§ **About this task**: Starting at the line that contains "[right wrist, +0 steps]", print each line exactly through the end of the listing. Skip any pictures and add nothing.

§ **Supplied material**:
= = = = = = =

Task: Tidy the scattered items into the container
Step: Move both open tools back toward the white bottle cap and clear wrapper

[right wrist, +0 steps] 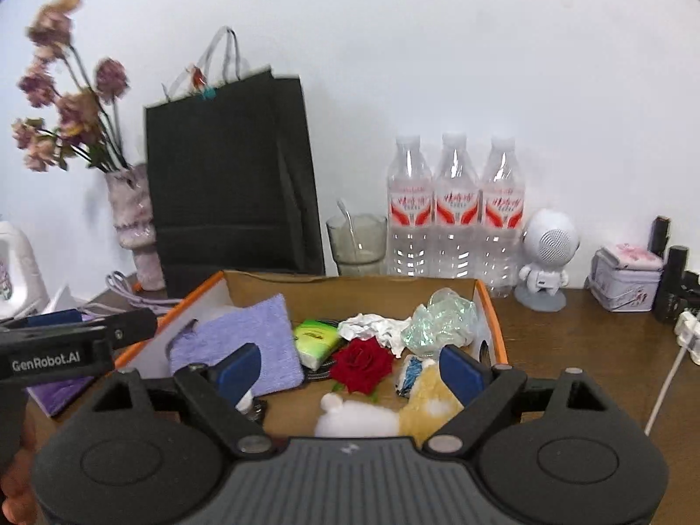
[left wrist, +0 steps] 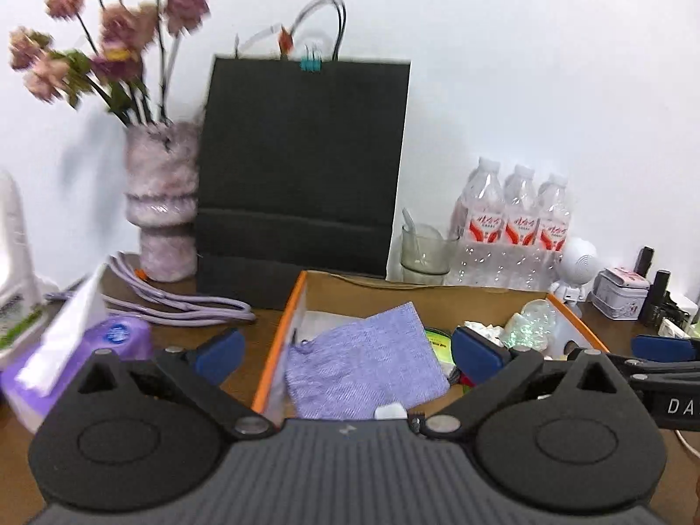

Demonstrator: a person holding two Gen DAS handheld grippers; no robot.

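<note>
An orange-rimmed cardboard box [left wrist: 280, 341] [right wrist: 492, 306] stands on the brown desk. In it lie a purple cloth [left wrist: 363, 372] [right wrist: 258, 341], a green tissue packet [right wrist: 315, 341], a red rose [right wrist: 363, 363], crumpled white paper [right wrist: 376, 328], iridescent wrap [right wrist: 442, 319] [left wrist: 529, 323] and a white-and-tan plush toy [right wrist: 393, 411]. My left gripper [left wrist: 350, 354] is open and empty, above the box's left side. My right gripper [right wrist: 350, 372] is open and empty, above the box over the rose and plush.
A purple tissue pack [left wrist: 78, 358] and a purple cable [left wrist: 175, 302] lie left of the box. Behind stand a vase of flowers [left wrist: 162, 201], a black paper bag [left wrist: 302, 166], a glass [right wrist: 358, 240], three water bottles [right wrist: 455, 210], a white robot figure [right wrist: 547, 258] and a tin [right wrist: 625, 280].
</note>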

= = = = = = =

§ **Response to this task**:
[right wrist, +0 steps] 
[left wrist, +0 steps] 

Demonstrator: a person holding two Gen DAS handheld grippers; no robot.

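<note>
An orange-rimmed cardboard box [left wrist: 280, 341] [right wrist: 492, 306] stands on the brown desk. In it lie a purple cloth [left wrist: 363, 372] [right wrist: 258, 341], a green tissue packet [right wrist: 315, 341], a red rose [right wrist: 363, 363], crumpled white paper [right wrist: 376, 328], iridescent wrap [right wrist: 442, 319] [left wrist: 529, 323] and a white-and-tan plush toy [right wrist: 393, 411]. My left gripper [left wrist: 350, 354] is open and empty, above the box's left side. My right gripper [right wrist: 350, 372] is open and empty, above the box over the rose and plush.
A purple tissue pack [left wrist: 78, 358] and a purple cable [left wrist: 175, 302] lie left of the box. Behind stand a vase of flowers [left wrist: 162, 201], a black paper bag [left wrist: 302, 166], a glass [right wrist: 358, 240], three water bottles [right wrist: 455, 210], a white robot figure [right wrist: 547, 258] and a tin [right wrist: 625, 280].
</note>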

The exercise has been answered in full.